# PROBLEM STATEMENT:
Transcribe the data verbatim and drop its images.

# DATA SHOWN:
------------------------------
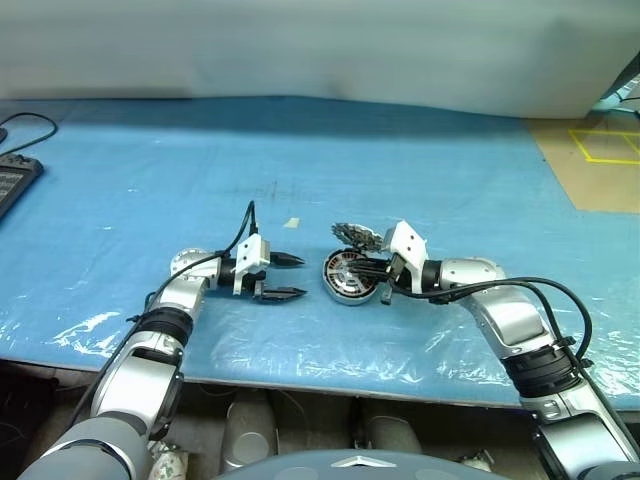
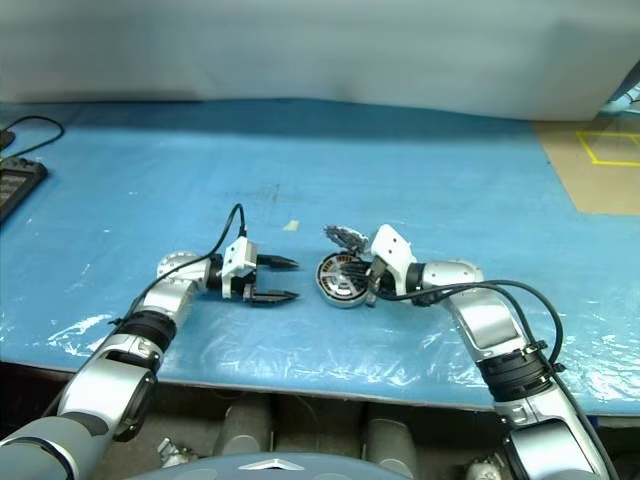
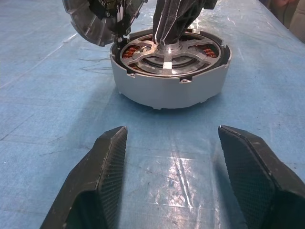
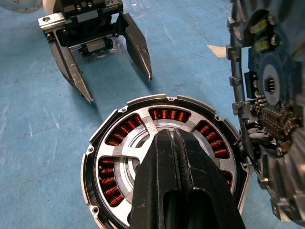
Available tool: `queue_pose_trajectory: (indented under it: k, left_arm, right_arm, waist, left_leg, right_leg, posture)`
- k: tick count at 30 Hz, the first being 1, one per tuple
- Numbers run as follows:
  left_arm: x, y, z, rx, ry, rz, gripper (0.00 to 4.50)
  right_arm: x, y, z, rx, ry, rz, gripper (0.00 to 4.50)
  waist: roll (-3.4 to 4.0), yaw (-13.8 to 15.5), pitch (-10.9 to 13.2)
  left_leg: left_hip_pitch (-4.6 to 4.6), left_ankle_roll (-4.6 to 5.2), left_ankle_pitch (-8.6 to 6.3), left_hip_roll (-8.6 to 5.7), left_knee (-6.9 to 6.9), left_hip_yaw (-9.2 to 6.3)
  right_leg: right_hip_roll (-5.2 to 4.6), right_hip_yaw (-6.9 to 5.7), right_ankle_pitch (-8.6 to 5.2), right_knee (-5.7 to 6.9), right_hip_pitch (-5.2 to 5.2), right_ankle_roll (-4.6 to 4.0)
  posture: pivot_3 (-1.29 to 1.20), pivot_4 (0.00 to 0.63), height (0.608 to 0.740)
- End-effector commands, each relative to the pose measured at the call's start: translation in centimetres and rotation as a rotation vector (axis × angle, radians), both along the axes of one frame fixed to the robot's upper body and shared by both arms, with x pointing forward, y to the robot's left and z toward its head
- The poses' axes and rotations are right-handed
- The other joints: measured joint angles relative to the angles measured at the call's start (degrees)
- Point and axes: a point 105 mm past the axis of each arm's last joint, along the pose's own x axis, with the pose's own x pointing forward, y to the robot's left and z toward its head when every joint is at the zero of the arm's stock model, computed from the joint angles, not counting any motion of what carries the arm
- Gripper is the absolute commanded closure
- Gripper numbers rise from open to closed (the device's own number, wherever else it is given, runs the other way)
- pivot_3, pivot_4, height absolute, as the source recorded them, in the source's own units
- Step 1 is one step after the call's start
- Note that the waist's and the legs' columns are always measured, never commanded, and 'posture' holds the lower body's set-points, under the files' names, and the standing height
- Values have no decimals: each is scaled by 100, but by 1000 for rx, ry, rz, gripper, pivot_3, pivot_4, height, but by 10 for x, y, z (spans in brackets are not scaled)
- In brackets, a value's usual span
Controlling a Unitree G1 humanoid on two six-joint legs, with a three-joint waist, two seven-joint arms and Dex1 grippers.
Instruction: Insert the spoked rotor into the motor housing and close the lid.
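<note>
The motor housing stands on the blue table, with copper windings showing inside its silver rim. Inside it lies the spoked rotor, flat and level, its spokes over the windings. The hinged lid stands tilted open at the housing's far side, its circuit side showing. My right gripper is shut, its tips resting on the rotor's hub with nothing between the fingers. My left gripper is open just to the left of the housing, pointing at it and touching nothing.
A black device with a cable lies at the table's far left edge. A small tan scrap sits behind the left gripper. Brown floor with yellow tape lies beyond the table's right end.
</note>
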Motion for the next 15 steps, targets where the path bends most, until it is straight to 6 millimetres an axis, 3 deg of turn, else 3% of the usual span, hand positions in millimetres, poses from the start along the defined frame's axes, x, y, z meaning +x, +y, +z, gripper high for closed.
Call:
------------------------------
# RESPONSE BOX:
Available tool: `queue_pose_trajectory: (indented under it: k, left_arm, right_arm, waist, left_leg, right_leg, posture)`
- k: tick count at 30 Hz, the first being 1, one per tuple
- Numbers run as follows:
  left_arm: x, y, z, rx, ry, rz, gripper (0.00 to 4.50)
  right_arm: x, y, z, rx, ry, rz, gripper (0.00 to 4.50)
  waist: roll (-3.4 to 4.0), yaw (-13.8 to 15.5), pitch (-10.9 to 13.2)
  left_leg: left_hip_pitch (-4.6 to 4.6), left_ankle_roll (-4.6 to 5.2), left_ankle_pitch (-8.6 to 6.3), left_hip_roll (-8.6 to 5.7), left_knee (-6.9 to 6.9), left_hip_yaw (-9.2 to 6.3)
  right_leg: right_hip_roll (-5.2 to 4.6), right_hip_yaw (-6.9 to 5.7), right_ankle_pitch (-8.6 to 5.2), right_knee (-5.7 to 6.9), right_hip_pitch (-5.2 to 5.2), right_ankle_roll (-4.6 to 4.0)
  posture: pivot_3 (-1.29 to 1.20), pivot_4 (0.00 to 0.63), height (0.608 to 0.740)
- End-effector commands, each relative to the pose measured at the call's start: translation in centimetres and rotation as a rotation vector (axis × angle, radians), both along the axes of one frame fixed to the robot's upper body and shared by both arms, with x pointing forward, y to the robot's left and z toward its head
- The poses' axes and rotations are right-handed
- The other joints: measured joint angles relative to the angles measured at the call's start (degrees)
- Point and axes: a point 105 mm past the axis of each arm's last joint, along the pose's own x axis, with the pose's own x pointing forward, y to the robot's left and z toward its head when every joint is at the zero of the arm's stock model, computed from the joint angles, not counting any motion of what carries the arm
- Gripper is the absolute commanded closure
- Gripper numbers rise from open to closed (the device's own number, wherever else it is given, runs the other way)
- pivot_3, pivot_4, height absolute, as the source recorded them, in the source's own units
- Step 1 is one step after the call's start
- Note that the waist's and the legs' columns are always measured, never commanded, and 'posture' holds the lower body's set-points, under the files' names, and the standing height
- Values have no decimals: each is scaled by 100, but by 1000 for rx, ry, rz, gripper, pivot_3, pivot_4, height, but by 10 for x, y, z (spans in brackets are not scaled)
- In brackets, a value's usual span
Controlling a Unitree G1 humanoid on two six-joint legs, with a three-joint waist, two seven-joint arms and Dex1 grippers.
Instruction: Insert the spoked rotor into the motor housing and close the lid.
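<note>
The motor housing stands on the blue table, with copper windings showing inside its silver rim. Inside it lies the spoked rotor, flat and level, its spokes over the windings. The hinged lid stands tilted open at the housing's far side, its circuit side showing. My right gripper is shut, its tips resting on the rotor's hub with nothing between the fingers. My left gripper is open just to the left of the housing, pointing at it and touching nothing.
A black device with a cable lies at the table's far left edge. A small tan scrap sits behind the left gripper. Brown floor with yellow tape lies beyond the table's right end.
</note>
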Motion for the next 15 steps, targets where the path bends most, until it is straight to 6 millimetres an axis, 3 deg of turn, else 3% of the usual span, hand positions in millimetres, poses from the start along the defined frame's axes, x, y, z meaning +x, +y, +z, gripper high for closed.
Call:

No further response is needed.